Durante el famoso encontronazo de Trump y Vance con el presidente ucraniano Zelensky en la oficina Oval, quedó claro que Marco Rubio, relegado al incómodo papel de observador, no tenía la menor idea de la tormenta que se avecinaba. Otros artículos han hablado de su creciente irritación ante la manera en que Trump le arrebata las responsabilidades del cargo y nombra enviados especiales —con oficinas en la Casa Blanca— hacia diferentes áreas diplomáticas como Gaza, o también con sus constantes provocaciones a Canadá, Europa o Groenlandia, bravuconadas que luego Rubio tiene que intentar explicar sin contradecir a su jefe en público. Trump, además, ha despojado al Departamento de Estado, y por ende a su titular, de buena parte de los diplomáticos de carrera con la experiencia necesaria para conducir la política exterior del país, reemplazándolos por personas leales a él y no a la entidad. Rubio no cuenta con aliados, y lo rodean potenciales soplones leales al presidente. También ha trascendido su enfrentamiento con Elon Musk.
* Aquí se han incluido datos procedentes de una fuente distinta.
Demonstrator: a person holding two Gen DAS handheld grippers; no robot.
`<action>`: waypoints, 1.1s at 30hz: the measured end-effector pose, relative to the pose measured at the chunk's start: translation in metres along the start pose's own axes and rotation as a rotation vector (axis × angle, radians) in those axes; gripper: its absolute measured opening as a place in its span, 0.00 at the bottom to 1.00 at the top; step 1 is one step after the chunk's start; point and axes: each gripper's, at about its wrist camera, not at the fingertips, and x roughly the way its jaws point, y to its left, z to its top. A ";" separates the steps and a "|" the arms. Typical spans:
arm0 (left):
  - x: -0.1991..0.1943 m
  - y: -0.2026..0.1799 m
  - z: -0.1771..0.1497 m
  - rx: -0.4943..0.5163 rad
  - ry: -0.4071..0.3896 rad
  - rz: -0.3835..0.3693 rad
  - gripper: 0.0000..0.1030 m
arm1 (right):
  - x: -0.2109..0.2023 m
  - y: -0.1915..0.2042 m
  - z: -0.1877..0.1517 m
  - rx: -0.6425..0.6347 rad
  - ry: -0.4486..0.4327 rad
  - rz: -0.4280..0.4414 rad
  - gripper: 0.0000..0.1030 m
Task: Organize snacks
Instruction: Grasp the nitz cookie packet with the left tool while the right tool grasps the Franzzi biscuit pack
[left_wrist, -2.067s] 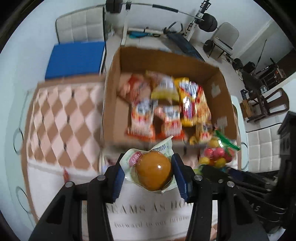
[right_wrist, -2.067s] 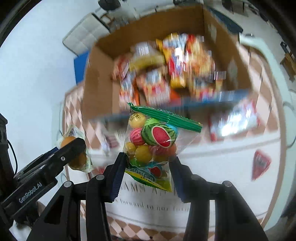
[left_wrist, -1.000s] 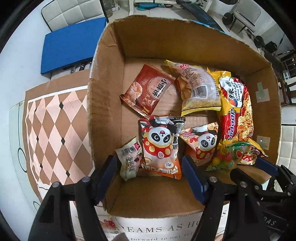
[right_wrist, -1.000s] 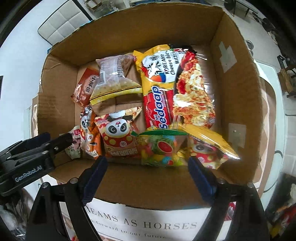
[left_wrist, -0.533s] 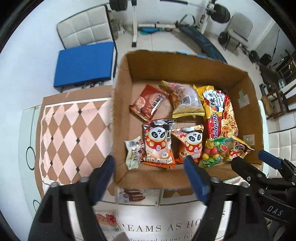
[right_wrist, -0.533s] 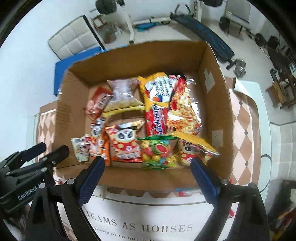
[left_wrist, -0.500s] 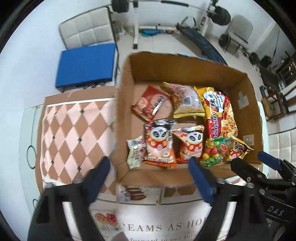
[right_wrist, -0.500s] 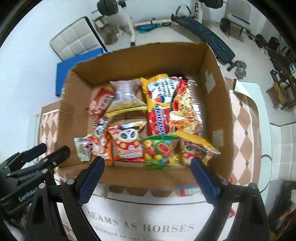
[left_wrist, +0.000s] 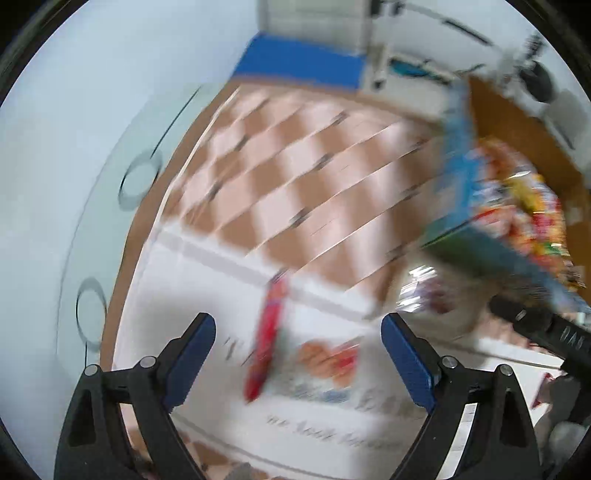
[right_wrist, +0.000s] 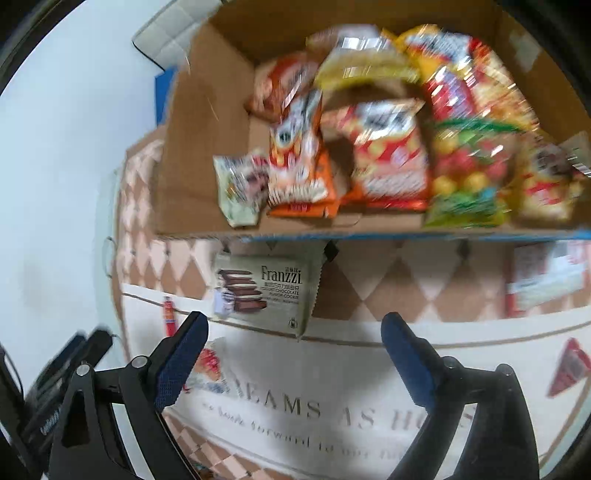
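Cardboard box (right_wrist: 192, 155) already holds most of the snack packs, while the Franzzi cookie pack (right_wrist: 264, 295) lies flat on the tablecloth (right_wrist: 351, 376) just outside the box's near wall, and a red stick pack (left_wrist: 267, 339) lies further left on the cloth. Best move, I'd say: drop the right gripper (right_wrist: 291, 354) square over the cookie pack and pinch across its short sides, not the crimped ends. Right gripper jaws are wide but closing, nothing between them; left gripper (left_wrist: 297, 360) wide, empty, hovering over the red stick pack.
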 end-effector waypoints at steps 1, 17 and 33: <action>0.012 0.012 -0.004 -0.035 0.027 -0.003 0.89 | 0.013 0.002 -0.002 0.004 0.007 -0.005 0.87; 0.086 0.074 -0.066 -0.253 0.246 -0.065 0.89 | 0.066 0.073 -0.034 -0.269 0.164 -0.044 0.81; 0.089 0.074 -0.086 -0.559 0.402 -0.353 0.89 | 0.137 0.108 -0.014 -0.476 0.196 -0.340 0.69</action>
Por último, hay dos incidentes muy representativos de las situaciones extremas que Rubio está dispuesto a atravesar con tal de ganarse las simpatías de Trump. El primero es la eliminación de los programas de USAID, durante décadas la punta de lanza del soft power norteamericano. Rubio, un halcón tradicional a lo largo de su carrera, partidario de una robusta política exterior de influencia global, fue un acérrimo defensor de USAID en el Senado, y ahora ha aceptado la labor de enterrador de la agencia, quedándose a cargo del 17 por ciento de los programas. El segundo fue el emplazamiento público en el discurso de Trump ante el Congreso, cuando mencionó sus ambiciones de controlar nuevamente el Canal de Panamá: «Marco Rubio está a cargo. Buena suerte. Si no sale bien, ya sabemos a quién culpar».
En tiempos más convencionales de la política norteamericana, la Vicepresidencia y la Secretaría de Estado solían considerarse los mejores trampolines para aspirantes a la Presidencia. Pero Trump no es un presidente convencional ni le interesa la carrera de nadie que no sea Trump. Ninguno de los prominentes políticos que aceptaron cargos en su primer gabinete (Mike Pence, Mike Pompeo, Jeff Sessions, Rick Perry o Nikki Haley) continúan activos. El deceso de la carrera política de Pompeo, también considerado presidenciable en un momento, guardaría muchos paralelos con el posible futuro de Rubio. En el mundo de Trump solo cabe una figura, el resto son coristas y acólitos que deben rendir lealtad absoluta y que no duran mucho en sus puestos si muestran signos de independencia, contradicen al mandatario o pretenden convertirse en estrellas sucesoras. Nada indica que Rubio no sufra la misma suerte y es muy probable que el antiguo «Republican Savior» termine su días en la política sin alcanzar el puesto al que siempre apuntó.
Rubio sabe que su apuesta es a favor de una Cuba libre. Allí centrará sus esfuerzos. De lo contrario pasará como uno más entre tantos Secretarios de Estado mediocres o irrelevantes. Conoce a Trump y apenas le restan tres años y medio. Por cierto, Barreras no oculta su barrera demócrata, antitrumpista, muy respetable pero demasiado obvia para un artículo de opinión.
Rubio es una versión moderna de Chacumbele. Y lo tiene merecido, al igual que cualquiera que se preste a ser alcahuelte de Trump pensando en escalar políticamente. Barreras tiene razón cuando dice que Trump es primero, Trump es segundo, y Trump es tercero. Es muy probable que las elecciones de mitad término devengan en una debacle para los Republicanos, y en 2028 JD Vance, acompañado de Marquito, va a seguir a Mike Pence en la ruta de la olvidanza. Saludos.